Newlines included in bracket negation

Chris_Morris2 · 26 October 2007 21:12

(... that subject probably makes no sense ...)

Anyway, I have some unexpected (to me) behavior in the following regexp.
This example is contrived, but based on a real need. Can anyone explain why
the result is multi-line, even though the re is not?

require 'test/unit'

class TestRE < Test::Unit::TestCase
  def test_newlines
    src = "happy\n\nbirthday"
    assert_equal("hday", src.scan(/h[^x]*?day/).to_s)
  end
end

produces

Finished in 0.031 seconds.

1) Failure:
test_newlines_consumed_in_not_section(TestRE) ...
<"hday"> expected but was
<"happy\n\nbirthday">.

···

--
Chris
http://clabs.org

Chris_Morris2 · 26 October 2007 21:30

Adding \n inside the brackets fixes it, I just wouldn't expect to have to do
this since I didn't add the multiline mode option.

require 'test/unit'

class TestRE < Test::Unit::TestCase
  def test_newlines
    src = "happy\n\nbirthday"
    assert_equal("hday", src.scan(/h[^x\n]*?day/).to_s)
  end
end

···

--
Chris
http://clabs.org

7stud · 26 October 2007 21:38

Chris Morris wrote:

(... that subject probably makes no sense ...)
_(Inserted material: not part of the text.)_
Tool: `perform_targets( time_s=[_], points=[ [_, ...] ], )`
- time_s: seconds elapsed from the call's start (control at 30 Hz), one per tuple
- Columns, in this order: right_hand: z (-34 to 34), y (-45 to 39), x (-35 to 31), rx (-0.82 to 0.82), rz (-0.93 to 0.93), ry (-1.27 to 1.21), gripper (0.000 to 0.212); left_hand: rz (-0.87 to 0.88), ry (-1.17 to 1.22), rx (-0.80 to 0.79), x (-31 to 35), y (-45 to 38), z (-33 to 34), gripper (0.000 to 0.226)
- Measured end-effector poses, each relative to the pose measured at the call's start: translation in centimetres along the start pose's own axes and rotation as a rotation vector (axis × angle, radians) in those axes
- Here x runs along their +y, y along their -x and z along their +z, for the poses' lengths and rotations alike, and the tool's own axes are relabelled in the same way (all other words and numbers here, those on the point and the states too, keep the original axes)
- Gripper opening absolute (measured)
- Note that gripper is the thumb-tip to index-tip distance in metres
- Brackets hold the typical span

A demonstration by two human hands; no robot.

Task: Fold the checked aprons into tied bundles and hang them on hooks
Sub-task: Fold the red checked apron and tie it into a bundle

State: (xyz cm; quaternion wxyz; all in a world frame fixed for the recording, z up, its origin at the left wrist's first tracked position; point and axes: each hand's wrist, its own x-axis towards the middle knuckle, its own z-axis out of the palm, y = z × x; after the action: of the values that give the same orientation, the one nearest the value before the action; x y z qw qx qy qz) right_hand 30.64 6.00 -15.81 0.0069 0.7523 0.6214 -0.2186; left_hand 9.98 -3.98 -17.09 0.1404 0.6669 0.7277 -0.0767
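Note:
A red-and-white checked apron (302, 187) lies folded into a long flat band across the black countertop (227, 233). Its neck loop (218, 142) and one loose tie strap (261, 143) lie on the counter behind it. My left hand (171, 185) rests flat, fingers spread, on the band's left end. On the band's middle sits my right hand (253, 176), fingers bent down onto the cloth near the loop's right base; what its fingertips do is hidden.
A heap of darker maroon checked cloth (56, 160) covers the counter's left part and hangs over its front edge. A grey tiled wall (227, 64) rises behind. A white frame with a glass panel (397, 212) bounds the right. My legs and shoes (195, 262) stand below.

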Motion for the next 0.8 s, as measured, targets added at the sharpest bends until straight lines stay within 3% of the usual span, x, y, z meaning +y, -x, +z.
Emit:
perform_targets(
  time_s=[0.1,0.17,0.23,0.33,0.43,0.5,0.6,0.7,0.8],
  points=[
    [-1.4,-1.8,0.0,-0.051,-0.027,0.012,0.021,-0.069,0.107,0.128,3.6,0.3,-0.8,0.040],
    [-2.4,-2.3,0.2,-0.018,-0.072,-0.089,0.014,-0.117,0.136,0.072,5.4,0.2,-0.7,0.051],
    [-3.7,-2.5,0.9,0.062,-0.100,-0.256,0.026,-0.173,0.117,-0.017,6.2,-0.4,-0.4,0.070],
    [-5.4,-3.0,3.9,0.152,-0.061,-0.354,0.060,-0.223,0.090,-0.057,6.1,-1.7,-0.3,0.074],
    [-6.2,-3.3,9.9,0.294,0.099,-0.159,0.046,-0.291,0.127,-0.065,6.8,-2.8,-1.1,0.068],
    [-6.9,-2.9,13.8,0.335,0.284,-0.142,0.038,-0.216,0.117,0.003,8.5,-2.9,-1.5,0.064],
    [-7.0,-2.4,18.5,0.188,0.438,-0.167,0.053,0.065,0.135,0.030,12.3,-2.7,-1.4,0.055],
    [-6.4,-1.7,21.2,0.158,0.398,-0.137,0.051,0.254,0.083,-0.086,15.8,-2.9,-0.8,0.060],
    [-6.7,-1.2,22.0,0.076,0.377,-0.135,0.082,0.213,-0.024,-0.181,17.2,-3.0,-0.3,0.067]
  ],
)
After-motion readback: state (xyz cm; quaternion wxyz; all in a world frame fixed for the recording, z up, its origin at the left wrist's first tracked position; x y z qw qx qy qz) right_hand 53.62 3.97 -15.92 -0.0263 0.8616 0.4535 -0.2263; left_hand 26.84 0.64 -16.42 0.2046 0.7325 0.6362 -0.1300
Anyway, I have some unexpected (to me) behavior in the following regexp.
This example is contrived, but based on a real need. Can anyone explain
why
the result is multi-line, even though the re is not?

require 'test/unit'

class TestRE < Test::Unit::TestCase
  def test_newlines
    src = "happy\n\nbirthday"
    assert_equal("hday", src.scan(/h[^x]*?day/).to_s)
  end
end

produces

Finished in 0.031 seconds.

  1) Failure:
test_newlines_consumed_in_not_section(TestRE) ...
<"hday"> expected but was
<"happy\n\nbirthday">.

Can anyone explain why
the result is multi-line, even though the re is not?

It's not a question of the re being multi-line or not, it's a question
of the re being greedy v. non-greedy. But because there is only one
match for your regex, the issue of greedy v. non-greedy is irrelevant.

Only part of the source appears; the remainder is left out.